16. As partes celebraram entre si um contrato de seguro, mediante o qual a seguradora se obrigava a pagar ao A, em caso de furto, o valor atribuído ao veículo.
17. Trata-se de um contrato de seguro de risco de coisas ou objetos, que visa garantir a conservação do património do segurado.
18. Nesse contrato, tendo por objecto um veiculo automóvel, o seu desaparecimento, por efeito de furto, traduz o dano.
19. O A. adquiriu a viatura em causa por ser um veiculo de baixo consumo, com vista à sua deslocação diária para o seu emprego e afazeres pessoais, fazendo o A. uma utilização diária do mesma.
20. Esta situação desgastou psicologicamente o A, que se viu forçado a recorrer a Advogado.

Fundamentação
As questões a decidir são as seguintes:
I - Recurso da decisão da matéria de facto
Se há fundamento para alterar a factualidade constante dos nºs 7 e 16 do relatório da sentença recorrida.

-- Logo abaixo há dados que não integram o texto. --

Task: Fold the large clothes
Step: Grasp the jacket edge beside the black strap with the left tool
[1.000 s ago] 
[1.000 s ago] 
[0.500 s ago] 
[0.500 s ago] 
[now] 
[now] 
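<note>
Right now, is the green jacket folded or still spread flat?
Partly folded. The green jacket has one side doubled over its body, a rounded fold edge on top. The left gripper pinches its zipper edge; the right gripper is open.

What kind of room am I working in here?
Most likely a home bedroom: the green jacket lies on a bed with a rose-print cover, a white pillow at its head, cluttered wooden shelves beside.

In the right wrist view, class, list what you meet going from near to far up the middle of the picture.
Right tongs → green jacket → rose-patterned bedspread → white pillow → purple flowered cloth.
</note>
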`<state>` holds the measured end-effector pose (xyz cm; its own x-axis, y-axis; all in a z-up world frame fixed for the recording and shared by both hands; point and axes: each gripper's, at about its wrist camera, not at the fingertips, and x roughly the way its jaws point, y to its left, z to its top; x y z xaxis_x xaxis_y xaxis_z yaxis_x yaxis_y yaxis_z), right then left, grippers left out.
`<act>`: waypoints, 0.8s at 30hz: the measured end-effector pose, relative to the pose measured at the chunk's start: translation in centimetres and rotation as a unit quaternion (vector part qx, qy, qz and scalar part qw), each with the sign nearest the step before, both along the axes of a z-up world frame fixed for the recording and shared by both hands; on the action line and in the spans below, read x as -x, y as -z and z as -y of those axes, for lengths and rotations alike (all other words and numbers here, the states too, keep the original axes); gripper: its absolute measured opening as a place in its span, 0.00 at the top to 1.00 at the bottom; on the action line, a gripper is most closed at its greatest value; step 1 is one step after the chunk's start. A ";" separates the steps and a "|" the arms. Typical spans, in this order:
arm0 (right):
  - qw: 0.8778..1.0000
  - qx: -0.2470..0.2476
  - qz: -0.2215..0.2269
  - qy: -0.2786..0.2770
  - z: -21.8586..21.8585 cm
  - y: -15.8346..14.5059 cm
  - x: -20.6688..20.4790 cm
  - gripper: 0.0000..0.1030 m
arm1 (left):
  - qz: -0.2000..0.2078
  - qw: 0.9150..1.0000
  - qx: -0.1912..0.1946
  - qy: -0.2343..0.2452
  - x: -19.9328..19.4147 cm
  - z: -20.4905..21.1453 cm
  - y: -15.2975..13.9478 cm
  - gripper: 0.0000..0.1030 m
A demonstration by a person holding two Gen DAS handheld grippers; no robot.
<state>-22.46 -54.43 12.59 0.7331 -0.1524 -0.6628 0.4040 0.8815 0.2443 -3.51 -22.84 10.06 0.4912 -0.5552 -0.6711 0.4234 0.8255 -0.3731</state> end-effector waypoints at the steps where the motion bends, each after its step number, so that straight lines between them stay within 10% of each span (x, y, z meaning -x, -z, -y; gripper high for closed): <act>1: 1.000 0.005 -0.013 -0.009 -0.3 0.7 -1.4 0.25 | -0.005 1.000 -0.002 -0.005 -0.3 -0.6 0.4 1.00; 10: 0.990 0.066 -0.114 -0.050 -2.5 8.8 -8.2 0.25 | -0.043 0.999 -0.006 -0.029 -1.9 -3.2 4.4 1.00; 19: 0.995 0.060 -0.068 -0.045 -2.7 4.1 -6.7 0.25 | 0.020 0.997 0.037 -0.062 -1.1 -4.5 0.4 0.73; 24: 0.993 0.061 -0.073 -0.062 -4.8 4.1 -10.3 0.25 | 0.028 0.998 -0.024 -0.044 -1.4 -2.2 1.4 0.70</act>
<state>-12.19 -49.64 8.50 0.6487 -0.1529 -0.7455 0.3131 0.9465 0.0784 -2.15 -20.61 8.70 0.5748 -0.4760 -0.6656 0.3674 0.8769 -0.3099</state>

II -Recurso da matéria de direito
1. Se o A tinha o ónus de provar o valor do veículo furtado;
2. Se o A tem ou não direito a ser indemnizado pela privação do uso e pela diferença de gastos em combustível;
3. Se o A tem direito a indemnização por danos não patrimoniais.

Recurso da decisão da matéria de facto

Nos nºs 7 e 16 dos factos provados consta:
7. De acordo com aquele contrato de seguro, além de existirem outras coberturas, estava previsto que, em caso de furto ou roubo, a R. indemnizaria o A. pelo valor de 10000,00 euros;
16. As partes celebraram entre si um contrato de seguro, mediante o qual a seguradora se obrigava a pagar ao A, em caso de furto, o valor atribuído ao veículo.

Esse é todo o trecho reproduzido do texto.